The saddest thing is that the thought of a movie about a serial killer from the serial killer’s point of view [something I guess like Maniac] from the director of the likes of The New York Ripper is an exciting prospect as long as you’re prepared to watch something really vicious and disturbing. But instead of attempting to get inside the mind of his killer and maybe do a bit of self-analysis along the way, Fulci just seems to want to get us to side with him, which is a different thing and something that requires careful handling – something that judging by this film Fulci was just not capable of in this stage of his career. There are certainly some flashes of inspiration here and there, a few signs of his talent, but he mostly he just blows it.

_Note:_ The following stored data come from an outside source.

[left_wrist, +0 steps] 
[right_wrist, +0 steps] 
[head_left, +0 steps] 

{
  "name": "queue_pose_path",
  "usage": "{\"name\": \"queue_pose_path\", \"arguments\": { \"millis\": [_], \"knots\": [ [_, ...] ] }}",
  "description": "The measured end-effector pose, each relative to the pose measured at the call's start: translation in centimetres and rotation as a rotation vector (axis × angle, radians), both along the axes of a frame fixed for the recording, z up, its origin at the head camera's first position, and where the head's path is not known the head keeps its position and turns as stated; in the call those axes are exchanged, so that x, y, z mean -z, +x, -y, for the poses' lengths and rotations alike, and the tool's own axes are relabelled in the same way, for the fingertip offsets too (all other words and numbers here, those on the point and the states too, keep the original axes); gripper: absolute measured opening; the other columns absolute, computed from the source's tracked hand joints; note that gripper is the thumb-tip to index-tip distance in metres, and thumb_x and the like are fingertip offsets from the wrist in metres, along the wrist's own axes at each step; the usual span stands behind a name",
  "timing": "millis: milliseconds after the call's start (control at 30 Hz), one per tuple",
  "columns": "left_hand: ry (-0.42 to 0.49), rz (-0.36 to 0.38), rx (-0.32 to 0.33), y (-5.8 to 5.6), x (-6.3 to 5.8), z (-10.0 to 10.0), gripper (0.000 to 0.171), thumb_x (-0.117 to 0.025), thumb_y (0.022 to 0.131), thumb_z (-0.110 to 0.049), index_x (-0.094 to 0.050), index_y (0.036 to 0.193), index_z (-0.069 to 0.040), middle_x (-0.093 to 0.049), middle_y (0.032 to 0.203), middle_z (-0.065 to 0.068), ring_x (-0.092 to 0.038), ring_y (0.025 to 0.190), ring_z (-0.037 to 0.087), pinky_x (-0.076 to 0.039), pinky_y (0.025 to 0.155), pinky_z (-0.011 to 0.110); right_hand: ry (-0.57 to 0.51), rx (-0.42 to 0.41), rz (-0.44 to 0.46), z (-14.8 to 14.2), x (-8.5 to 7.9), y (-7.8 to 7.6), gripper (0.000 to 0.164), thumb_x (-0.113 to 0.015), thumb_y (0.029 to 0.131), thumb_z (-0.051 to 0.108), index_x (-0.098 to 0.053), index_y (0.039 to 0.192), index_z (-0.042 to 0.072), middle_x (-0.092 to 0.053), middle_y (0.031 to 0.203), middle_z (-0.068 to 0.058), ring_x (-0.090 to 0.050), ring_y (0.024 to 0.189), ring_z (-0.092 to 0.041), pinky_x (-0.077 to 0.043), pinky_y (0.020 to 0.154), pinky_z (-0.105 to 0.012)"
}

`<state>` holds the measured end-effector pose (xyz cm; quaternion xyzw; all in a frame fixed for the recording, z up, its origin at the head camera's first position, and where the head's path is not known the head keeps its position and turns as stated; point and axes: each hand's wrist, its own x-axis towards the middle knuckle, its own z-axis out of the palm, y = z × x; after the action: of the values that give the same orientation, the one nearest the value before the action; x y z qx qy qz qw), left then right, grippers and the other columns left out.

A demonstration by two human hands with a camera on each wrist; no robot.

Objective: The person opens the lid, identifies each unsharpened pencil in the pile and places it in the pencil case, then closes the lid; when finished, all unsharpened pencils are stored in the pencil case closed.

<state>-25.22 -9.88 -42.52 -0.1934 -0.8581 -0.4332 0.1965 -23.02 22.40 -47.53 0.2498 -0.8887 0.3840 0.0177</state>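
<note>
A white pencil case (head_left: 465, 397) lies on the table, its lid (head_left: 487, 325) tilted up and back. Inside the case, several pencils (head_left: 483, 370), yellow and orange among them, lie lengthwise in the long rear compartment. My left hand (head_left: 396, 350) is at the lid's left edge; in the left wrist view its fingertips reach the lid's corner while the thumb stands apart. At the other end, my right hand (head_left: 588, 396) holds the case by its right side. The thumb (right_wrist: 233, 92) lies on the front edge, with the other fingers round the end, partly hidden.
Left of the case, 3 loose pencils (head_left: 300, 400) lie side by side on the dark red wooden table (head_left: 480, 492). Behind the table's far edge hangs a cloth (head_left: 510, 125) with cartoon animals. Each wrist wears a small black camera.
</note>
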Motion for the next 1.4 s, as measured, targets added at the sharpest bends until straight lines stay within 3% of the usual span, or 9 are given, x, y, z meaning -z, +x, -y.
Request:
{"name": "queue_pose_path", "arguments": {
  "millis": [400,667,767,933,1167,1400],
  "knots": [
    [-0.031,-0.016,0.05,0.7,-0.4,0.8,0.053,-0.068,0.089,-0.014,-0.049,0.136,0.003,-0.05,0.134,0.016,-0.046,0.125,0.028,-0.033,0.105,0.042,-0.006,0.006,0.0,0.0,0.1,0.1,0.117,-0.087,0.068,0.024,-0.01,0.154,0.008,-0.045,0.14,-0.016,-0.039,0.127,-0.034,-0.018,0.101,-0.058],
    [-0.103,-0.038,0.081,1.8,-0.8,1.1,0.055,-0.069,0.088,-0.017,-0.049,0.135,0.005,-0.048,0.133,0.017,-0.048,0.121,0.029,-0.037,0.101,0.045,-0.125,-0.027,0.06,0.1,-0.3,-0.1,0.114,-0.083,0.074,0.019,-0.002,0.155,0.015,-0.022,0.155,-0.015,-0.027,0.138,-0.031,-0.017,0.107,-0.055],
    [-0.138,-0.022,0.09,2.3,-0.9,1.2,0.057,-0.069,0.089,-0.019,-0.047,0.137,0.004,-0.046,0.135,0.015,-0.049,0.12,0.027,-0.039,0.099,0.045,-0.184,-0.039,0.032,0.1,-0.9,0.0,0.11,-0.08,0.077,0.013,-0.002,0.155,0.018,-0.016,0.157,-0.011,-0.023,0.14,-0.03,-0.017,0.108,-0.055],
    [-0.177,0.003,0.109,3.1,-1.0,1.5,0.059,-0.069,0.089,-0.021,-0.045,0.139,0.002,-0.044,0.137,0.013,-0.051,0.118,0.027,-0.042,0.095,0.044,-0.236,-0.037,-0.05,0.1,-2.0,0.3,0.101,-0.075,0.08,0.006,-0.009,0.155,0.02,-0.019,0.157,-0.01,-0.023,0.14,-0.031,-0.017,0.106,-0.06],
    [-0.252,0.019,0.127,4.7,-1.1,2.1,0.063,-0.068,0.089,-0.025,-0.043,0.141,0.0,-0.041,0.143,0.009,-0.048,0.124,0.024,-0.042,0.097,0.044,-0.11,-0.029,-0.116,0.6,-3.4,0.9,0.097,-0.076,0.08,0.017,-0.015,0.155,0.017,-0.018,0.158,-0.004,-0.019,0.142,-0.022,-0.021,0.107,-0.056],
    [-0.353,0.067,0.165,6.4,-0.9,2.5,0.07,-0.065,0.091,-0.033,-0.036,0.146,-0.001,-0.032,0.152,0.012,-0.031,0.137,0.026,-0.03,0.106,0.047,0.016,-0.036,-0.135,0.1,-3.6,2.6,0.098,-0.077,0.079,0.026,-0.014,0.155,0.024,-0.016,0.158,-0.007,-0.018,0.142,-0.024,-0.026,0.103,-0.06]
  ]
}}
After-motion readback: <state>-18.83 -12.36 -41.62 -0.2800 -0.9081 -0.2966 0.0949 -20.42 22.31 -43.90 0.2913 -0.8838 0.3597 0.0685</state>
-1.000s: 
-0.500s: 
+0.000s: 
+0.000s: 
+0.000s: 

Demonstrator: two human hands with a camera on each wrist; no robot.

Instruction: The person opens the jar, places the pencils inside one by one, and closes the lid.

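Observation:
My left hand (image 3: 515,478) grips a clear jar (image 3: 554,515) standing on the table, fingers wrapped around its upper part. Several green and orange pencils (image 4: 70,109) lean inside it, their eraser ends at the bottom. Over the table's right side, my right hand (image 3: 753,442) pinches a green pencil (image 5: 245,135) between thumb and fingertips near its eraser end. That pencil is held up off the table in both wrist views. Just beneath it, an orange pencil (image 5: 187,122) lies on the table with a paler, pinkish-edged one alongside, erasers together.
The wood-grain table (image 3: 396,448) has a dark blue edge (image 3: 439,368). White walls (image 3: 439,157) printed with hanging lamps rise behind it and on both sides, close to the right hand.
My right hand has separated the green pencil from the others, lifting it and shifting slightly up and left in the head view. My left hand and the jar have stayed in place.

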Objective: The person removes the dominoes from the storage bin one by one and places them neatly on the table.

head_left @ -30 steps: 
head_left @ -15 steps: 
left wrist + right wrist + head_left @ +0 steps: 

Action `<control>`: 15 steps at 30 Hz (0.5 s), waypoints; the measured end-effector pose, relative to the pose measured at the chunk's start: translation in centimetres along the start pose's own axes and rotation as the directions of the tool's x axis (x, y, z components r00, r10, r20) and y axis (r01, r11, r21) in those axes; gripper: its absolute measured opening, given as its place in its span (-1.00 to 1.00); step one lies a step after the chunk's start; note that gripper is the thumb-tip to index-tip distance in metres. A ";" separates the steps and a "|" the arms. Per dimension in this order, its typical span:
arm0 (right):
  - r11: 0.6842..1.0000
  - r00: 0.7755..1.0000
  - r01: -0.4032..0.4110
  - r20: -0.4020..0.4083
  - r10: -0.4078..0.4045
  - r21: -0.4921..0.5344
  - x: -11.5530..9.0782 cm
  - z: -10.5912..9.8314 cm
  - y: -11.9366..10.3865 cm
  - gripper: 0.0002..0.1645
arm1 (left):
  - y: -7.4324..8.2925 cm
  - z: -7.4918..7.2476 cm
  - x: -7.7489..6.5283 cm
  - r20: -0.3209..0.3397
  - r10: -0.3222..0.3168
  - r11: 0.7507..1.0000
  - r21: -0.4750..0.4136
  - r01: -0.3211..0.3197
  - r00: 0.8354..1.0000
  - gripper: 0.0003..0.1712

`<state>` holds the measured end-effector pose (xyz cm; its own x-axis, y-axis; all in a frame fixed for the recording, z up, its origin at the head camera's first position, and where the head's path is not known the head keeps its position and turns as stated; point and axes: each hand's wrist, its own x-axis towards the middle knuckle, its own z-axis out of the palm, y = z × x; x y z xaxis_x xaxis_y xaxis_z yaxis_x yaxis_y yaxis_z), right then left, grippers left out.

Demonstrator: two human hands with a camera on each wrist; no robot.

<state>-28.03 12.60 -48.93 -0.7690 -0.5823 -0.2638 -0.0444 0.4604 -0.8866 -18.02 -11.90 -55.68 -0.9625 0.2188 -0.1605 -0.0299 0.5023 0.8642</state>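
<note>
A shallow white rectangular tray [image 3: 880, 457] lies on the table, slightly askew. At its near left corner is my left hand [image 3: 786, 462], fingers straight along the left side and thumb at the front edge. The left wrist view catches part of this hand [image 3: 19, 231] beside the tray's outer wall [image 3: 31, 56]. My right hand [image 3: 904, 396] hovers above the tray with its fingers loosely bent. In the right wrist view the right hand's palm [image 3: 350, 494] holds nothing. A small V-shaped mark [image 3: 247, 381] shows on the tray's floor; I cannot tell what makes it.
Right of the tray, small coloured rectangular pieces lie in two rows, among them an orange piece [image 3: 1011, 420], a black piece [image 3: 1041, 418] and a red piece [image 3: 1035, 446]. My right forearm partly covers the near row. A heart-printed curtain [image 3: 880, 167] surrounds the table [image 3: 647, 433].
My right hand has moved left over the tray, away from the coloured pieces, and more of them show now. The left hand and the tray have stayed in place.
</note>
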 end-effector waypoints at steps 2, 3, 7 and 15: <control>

I couldn’t help but laugh when, for example, Lester passes off one of his dead victims as a passenger in his car, and she keeps falling sideways and her mouth keeps dropping open giving her a really moronic expression. I admit that it’s the kind of thing I find funny. But when stuff like that is what I liked most from a film about a psychopathic murderer from one of Italy’s greatest horror filmmakers, something is seriously wrong. And was that a real cat being kicked across a room? Being curious about such things, I rewatched the scene several times and even in slow motion – and it sure looked like one!